Assigned task:
Can you quote exactly the stretch of lines from the one with "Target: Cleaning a" through the final line of the material, both ends included?

Material provided:
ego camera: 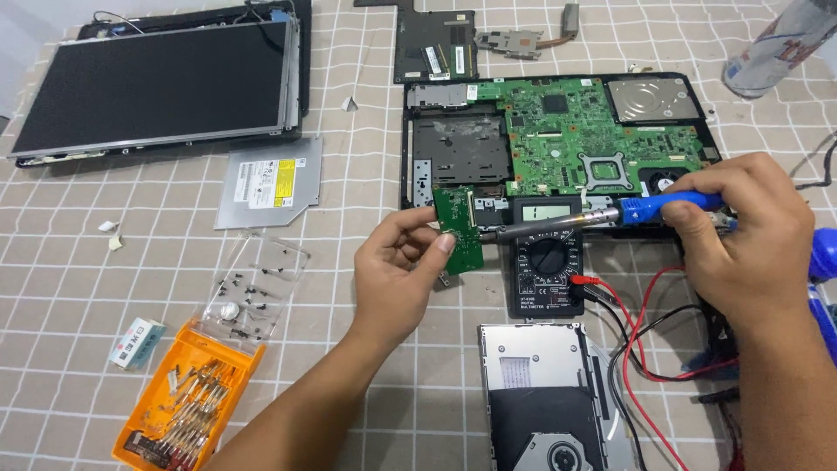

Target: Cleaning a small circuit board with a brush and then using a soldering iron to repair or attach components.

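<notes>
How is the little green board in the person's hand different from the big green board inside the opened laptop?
The small circuit board is a narrow strip, pinched upright in the left hand; the motherboard is far larger, irregular in outline, and lies flat in the laptop base. The soldering iron, held by the right hand, points its tip at the small board, not the motherboard. Both are green and carry components.
</notes>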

Solved problem:
Target: Cleaning a small circuit board with a brush and then using a soldering iron to repair or attach components.

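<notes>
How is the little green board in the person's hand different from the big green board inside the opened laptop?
The small circuit board is a narrow strip, pinched upright in the left hand; the motherboard is far larger, irregular in outline, and lies flat in the laptop base. The soldering iron, held by the right hand, points its tip at the small board, not the motherboard. Both are green and carry components.
</notes>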

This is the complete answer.